Pomnik wystawiono pod koniec XIX wieku, by uhonorować charytatywne dzieło Colstona. Za zarobione pieniądze budował on bowiem w Bristolu, swym rodzinnym mieście, najrozmaitsze instytucje pożytku publicznego – szkoły, ochronki, przytułki. Dlatego, jak bez wątpienia trafnie zauważył ktoś z grona jego współczesnych wrogów, na dobrą sprawę należałoby rozebrać bardzo wiele bristolskich budynków, które powstały dzięki jego pieniądzom.

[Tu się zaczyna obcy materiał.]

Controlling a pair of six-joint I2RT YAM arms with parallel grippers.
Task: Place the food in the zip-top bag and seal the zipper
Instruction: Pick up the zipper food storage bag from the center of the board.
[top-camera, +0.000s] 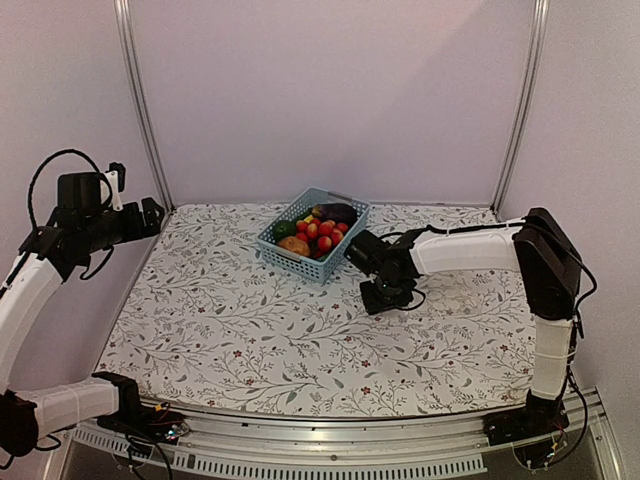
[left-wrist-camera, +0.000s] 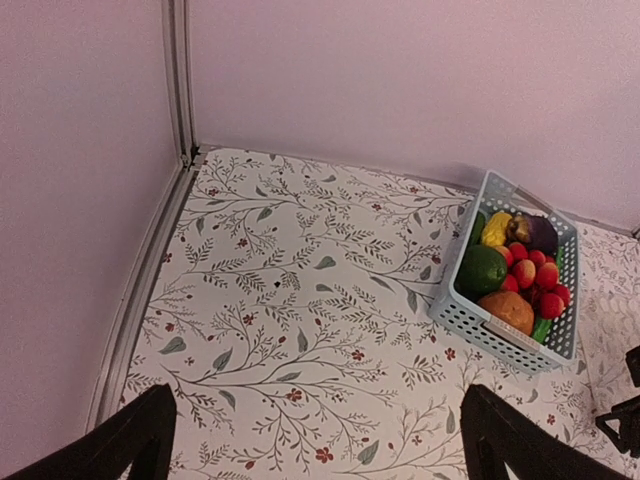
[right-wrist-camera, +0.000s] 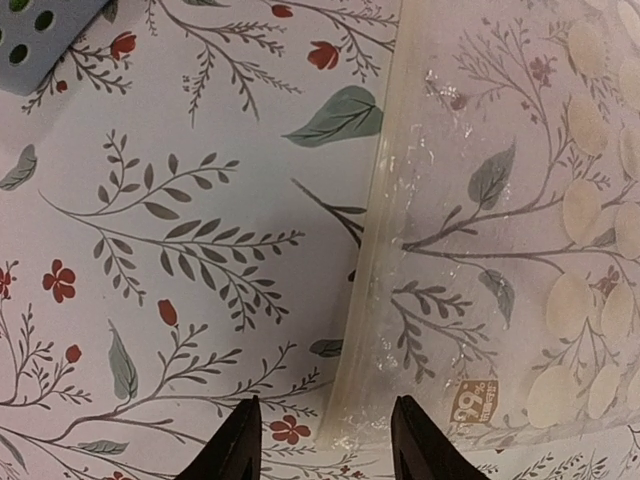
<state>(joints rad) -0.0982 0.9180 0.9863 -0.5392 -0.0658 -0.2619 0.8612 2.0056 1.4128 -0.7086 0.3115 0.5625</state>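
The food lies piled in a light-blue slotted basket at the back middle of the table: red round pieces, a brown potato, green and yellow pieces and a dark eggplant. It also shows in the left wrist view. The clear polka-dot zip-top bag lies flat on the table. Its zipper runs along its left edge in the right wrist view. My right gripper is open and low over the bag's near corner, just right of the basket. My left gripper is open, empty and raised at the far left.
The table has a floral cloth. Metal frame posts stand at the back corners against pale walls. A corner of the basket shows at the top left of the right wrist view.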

Tego wymagałaby konsekwencja w działaniu, bo cóż jest dobrego w filantropii, jeśli uprawia ją rasista? Ale ponieważ jest to niewykonalne, jako narzędzie zemsty i kary musi wystarczyć pomnik.
Churchill na Indian i Murzynów patrzył z góry
Czy posiadacze i handlarze niewolników byli rasistami? Pewnie tak, skoro w niewolnikach widzieli nie ludzi, lecz towar i narzędzie pracy. Ale ponieważ właściciele niewolników dawno przeszli do historii, bo niewolnictwa wszędzie zakazano, uderzenie w to, co po nich pozostało, ma niewielki walor propagandowy. Z tego punktu widzenia znacznie bardziej użyteczni okazali się rasiści. Bo rasistą można być – czy za takiego zostać uznanym – zawsze i wszędzie.